Thrombolysis and antithrombotic therapy for SSEH

As mentioned above, early symptoms of cervical SSEH and stroke are sometimes similar. Some reports have described cases that had been administered or nearly administered rt-PA (Table 1).[6–15)] In addition, cases involving urokinase,[16)] heparin,[17,18)] ozagrel sodium,[18)] and argatroban hydrate[18)] have been described.

Table 1

List of patients who had been administered or nearly administered rt-PA

Case	Age/sex	Side of Hx	Neck pain	Motor disturbance	Sensory disturbance	Additional symptoms	Remarks
Hara N (Case 6) [6)]	68/M	lt.>rt.	+	rt. hemiparesis	rt. U/E	Hornel's syndrome
Okada E [7)]	49/F	lt.	–	lt. hemiparesis	NC	–
Liou KC (Case1) [8)]	60/F	NC	+	rt. hemiparesis	NC	–	*1
Liou KC (Case2) [8)]	58/F	NC	+	rt. hemiparesis	NC	–	*2
Son S [9)]	63/M	lt.	+	lt. hemiparesis	lt. U/E & both L/E	LOC, mild dysarthria
Schmidley JW (Case1)[10)]	96/F	lt.	+	lt. hemiparesis	–	lt. facial palsy	*3
Schmidley JW (Case2)[10)]	81/F	rt.	+	rt. hemiparesis	lt. T2 level	–	*4
Yurter A [11)]	69/F	lt.	NC	lt. hemiparesis	NC	NC
Morimoto T [12)]	71/M	lt.	+	lt. hemiparesis	NC	NC
Asamoto [13)]	65/F	lt.	+	rt. hemiparesis	NC	NC	*5
Nakayama [14)]	77/F	lt.>rt.	–	rt. hemiparesis	–	rt. facial palsy, mild dysarthria
Lee CH [15)]	66/F	lt.	+	lt. hemiparesis	–	–
Present case	87/F	rt.>lt.	+ → –	rt. hemiparesis	rt. U/E&L/E	Mild dysarthria

Many patients had neck pain. The motor symptoms of onset were hemiparesis, not tetraparesis which was thought as typical as cervical hematoma. Remarks: *1 Injection was considered but not performed due to deterioration to tetraparesis. *2 Injection was considered but not performed due to disappearance of rt. hemiparesis and development of lt. hemiparesis. *3 Injection was not administered because of advanced age and uncertainty regarding time of onset. *4 Injection was not administered because of uncertainty regarding time of onset. *5 Injection was planned but stopped by another neurosurgeon.

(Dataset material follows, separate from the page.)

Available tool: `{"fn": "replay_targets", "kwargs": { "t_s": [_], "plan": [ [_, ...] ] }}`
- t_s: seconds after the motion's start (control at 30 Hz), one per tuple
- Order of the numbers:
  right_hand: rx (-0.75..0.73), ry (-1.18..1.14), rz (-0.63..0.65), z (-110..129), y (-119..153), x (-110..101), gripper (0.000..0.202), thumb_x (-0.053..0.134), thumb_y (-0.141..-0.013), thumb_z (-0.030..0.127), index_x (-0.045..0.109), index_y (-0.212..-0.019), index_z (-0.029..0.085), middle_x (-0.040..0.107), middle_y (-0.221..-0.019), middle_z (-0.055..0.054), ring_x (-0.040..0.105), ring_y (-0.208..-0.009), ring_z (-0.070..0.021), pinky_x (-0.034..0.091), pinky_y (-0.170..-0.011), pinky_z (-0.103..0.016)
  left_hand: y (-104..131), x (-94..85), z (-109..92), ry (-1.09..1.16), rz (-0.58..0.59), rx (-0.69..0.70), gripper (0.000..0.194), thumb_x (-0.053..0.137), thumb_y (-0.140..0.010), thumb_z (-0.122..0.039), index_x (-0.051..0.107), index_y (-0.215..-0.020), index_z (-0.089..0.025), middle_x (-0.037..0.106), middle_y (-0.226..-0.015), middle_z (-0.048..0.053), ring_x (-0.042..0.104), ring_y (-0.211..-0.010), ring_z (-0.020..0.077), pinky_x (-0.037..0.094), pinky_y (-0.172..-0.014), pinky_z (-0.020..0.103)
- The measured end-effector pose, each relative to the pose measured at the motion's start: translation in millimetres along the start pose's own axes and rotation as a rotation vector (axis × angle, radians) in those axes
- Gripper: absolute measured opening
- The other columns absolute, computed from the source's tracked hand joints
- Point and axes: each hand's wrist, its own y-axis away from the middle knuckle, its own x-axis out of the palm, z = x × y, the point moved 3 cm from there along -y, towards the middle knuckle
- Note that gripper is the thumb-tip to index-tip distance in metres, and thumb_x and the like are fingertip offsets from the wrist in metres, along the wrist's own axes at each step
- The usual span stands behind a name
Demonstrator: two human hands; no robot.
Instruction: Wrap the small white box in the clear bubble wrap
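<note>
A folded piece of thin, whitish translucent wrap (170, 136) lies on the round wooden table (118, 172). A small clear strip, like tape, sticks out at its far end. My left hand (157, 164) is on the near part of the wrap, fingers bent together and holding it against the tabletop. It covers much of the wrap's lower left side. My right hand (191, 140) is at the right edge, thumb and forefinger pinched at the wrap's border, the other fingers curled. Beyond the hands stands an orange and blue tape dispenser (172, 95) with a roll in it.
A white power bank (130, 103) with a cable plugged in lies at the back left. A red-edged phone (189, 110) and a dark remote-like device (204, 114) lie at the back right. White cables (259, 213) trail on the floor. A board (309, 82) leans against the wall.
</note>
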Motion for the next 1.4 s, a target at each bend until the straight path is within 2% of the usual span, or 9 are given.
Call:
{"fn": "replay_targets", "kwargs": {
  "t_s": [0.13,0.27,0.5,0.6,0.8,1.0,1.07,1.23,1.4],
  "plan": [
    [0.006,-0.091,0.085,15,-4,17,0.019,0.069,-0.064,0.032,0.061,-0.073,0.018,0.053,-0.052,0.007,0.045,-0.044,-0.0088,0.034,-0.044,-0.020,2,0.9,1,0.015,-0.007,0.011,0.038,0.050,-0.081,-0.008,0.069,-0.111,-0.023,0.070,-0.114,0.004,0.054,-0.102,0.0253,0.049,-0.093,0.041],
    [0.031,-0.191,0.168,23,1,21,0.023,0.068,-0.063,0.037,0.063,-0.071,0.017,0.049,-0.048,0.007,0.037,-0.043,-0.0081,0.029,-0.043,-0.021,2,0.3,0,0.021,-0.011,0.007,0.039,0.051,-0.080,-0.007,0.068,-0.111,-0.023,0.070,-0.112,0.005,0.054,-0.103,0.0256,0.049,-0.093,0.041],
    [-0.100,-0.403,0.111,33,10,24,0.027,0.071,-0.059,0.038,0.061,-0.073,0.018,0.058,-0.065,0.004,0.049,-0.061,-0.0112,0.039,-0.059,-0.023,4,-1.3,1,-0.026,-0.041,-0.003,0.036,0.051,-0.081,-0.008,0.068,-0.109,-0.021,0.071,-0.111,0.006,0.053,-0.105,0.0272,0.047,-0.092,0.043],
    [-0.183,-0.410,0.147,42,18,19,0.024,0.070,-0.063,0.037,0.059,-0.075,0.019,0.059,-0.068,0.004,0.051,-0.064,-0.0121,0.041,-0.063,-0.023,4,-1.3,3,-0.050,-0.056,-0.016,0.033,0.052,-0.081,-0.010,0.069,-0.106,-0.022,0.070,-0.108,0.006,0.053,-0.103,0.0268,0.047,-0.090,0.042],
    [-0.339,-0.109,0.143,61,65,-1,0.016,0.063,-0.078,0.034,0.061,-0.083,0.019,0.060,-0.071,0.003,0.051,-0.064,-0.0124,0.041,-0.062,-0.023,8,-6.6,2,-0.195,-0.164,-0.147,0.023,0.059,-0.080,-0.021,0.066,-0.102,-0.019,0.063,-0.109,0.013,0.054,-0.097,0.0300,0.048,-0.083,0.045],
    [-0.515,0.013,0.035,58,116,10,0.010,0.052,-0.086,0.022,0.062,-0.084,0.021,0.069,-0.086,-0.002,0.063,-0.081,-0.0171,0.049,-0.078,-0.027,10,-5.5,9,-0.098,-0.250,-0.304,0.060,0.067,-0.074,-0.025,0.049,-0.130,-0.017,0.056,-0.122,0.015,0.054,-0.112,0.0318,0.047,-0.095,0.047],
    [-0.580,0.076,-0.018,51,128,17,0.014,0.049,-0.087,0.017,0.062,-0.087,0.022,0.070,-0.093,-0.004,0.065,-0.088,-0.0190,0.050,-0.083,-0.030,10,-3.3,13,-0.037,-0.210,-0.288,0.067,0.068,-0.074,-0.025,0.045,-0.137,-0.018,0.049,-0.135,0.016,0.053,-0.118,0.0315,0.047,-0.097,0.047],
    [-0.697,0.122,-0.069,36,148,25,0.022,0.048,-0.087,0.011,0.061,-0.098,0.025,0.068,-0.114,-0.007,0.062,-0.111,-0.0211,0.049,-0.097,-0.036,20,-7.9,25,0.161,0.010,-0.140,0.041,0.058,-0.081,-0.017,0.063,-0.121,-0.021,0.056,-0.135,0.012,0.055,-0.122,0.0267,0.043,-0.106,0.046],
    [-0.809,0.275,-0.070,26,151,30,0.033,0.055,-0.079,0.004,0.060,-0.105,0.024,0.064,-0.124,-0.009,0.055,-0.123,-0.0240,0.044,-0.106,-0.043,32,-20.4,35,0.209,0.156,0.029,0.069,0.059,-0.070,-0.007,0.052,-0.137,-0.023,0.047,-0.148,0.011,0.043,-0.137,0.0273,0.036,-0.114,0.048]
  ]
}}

F: female, Hx: hematoma, L/E: lower extremities, LOC: loss of consciousness, lt.: left, M: male, NC: not clarified, rt.: right, U/E: upper extremities.

In the 3rd edition guidelines, treatment is recommended to be “as fast as possible (at the latest, within 1 hour).” This unrealistic time limit in many institutions may cause SSEH to be misdiagnosed. We propose that safety should take precedence over quickness.

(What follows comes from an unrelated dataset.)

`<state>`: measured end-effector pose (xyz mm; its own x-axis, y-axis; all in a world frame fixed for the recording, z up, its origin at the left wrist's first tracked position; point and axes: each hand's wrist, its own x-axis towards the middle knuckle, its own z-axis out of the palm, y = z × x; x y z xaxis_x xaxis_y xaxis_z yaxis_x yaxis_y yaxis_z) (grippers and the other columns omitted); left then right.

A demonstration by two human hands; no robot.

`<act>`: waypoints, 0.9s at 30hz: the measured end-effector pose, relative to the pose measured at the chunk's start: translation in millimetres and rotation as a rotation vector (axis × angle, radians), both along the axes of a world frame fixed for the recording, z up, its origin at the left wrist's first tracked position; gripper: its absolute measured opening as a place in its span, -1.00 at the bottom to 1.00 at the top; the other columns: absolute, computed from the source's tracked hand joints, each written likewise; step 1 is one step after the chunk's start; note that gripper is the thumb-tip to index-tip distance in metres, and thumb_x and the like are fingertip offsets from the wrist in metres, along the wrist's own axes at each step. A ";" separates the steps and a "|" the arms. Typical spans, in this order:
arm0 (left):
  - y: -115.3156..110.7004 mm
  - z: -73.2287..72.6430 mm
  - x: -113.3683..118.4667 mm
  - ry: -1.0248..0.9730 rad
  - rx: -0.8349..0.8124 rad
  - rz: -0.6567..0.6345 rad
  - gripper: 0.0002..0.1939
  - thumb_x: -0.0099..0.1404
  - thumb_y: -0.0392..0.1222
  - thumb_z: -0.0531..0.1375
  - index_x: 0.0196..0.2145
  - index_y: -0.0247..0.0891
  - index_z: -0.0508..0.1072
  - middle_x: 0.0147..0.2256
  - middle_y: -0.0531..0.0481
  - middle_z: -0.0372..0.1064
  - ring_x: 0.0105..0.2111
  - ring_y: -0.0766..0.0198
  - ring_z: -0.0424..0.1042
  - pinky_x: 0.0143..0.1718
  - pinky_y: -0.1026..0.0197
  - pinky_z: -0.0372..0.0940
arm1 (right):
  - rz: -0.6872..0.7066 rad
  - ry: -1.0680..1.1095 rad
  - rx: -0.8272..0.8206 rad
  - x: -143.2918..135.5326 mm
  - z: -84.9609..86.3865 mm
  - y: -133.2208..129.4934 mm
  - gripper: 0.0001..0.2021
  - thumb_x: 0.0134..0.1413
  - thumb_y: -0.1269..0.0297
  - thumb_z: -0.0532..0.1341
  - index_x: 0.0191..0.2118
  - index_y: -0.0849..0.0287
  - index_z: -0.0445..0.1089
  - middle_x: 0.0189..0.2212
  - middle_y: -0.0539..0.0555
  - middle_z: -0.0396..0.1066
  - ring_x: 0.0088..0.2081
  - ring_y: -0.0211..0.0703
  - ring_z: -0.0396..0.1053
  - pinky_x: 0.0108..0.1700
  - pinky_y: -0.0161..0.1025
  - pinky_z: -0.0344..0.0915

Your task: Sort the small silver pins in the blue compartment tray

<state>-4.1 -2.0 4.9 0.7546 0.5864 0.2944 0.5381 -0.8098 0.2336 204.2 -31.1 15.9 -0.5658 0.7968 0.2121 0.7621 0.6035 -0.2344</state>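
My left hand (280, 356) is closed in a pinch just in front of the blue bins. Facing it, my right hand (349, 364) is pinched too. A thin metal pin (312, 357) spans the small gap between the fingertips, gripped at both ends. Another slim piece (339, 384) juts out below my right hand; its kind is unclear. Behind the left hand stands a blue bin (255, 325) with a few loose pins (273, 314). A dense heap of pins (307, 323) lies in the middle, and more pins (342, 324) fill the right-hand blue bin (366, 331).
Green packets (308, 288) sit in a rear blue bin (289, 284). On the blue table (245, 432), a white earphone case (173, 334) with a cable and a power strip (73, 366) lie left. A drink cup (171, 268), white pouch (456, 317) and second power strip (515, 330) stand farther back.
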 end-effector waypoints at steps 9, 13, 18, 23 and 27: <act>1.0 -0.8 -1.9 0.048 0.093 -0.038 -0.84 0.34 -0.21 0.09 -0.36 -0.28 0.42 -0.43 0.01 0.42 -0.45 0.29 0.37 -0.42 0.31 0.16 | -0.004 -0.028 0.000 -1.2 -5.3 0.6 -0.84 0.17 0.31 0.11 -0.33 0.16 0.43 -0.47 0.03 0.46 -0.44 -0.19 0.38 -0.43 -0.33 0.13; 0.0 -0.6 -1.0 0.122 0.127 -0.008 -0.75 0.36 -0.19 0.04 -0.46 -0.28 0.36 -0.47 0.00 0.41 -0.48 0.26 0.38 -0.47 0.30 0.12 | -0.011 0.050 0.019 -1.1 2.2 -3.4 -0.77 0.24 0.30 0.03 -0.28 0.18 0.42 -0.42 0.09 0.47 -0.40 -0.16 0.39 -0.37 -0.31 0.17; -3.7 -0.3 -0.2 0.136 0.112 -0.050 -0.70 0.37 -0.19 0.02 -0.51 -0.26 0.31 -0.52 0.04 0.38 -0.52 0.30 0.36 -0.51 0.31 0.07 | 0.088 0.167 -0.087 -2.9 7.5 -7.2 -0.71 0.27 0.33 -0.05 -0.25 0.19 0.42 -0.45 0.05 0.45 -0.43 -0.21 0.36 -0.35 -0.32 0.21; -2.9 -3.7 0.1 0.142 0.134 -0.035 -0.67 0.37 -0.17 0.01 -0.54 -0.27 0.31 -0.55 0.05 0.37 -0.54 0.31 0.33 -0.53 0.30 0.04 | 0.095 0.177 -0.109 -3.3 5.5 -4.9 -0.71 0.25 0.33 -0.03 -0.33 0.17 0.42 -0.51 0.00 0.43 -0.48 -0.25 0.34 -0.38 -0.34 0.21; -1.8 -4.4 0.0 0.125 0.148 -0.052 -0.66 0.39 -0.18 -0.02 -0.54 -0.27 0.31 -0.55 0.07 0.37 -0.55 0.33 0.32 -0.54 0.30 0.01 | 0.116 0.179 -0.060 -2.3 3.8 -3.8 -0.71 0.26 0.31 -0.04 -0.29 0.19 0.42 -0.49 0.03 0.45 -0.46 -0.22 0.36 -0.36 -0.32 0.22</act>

Another contributing factor may be the situation in Japan, in that neurosurgeons provide initial care for non-surgical patients. Compared with neurosurgeons in other countries, many neurosurgeons in Japan are entirely focused on brain surgery, and do not receive sufficient opportunities to learn about the spine and spinal cord surgeries.[13)] The physician who decided to administer rt-PA was a board-certified neurosurgeon with enough clinical experience. However, even certified neurosurgeons could overlook SSEH, if they do not treat spinal disease in daily practice.

Some objections may be raised that justify overlooking SSEH. Some may argue that rare and “not-in-specialty” diseases cannot be ruled out under rushed circumstances. However, SSEH is in fact a stroke mimic bleeding disease, thus representing a direct contraindication for rt-PA as described in the 3rd edition guidelines. The Japan Neurosurgical Society (JNS) considers neurosurgeons as general practitioners for the nervous system, providing acute therapy, and preventing diseases of the brain and spinal cord.[19)] Under this definition, spinal disorder falls under the area of expertise of neurosurgeons. Furthermore, alerts have been issued in several previous papers.[8–14,16–18)] If a legal dispute arises, the doctors who administered rt-PA for SSEH could be blamed and may have to pay compensation. If a cerebral infarction that explains the symptoms cannot be found on imaging examinations, SSEH should be considered among the differential diagnoses.

Conclusions

Early symptoms of SSEH resemble those of early-phase stroke. SSEH is not a particularly rare disease, as some papers have described thrombolysis therapy for SSEH under a diagnosis of cerebral infarction. If there is any doubt regarding the diagnosis of cerebral infarction, cervical imaging should be considered mandatory.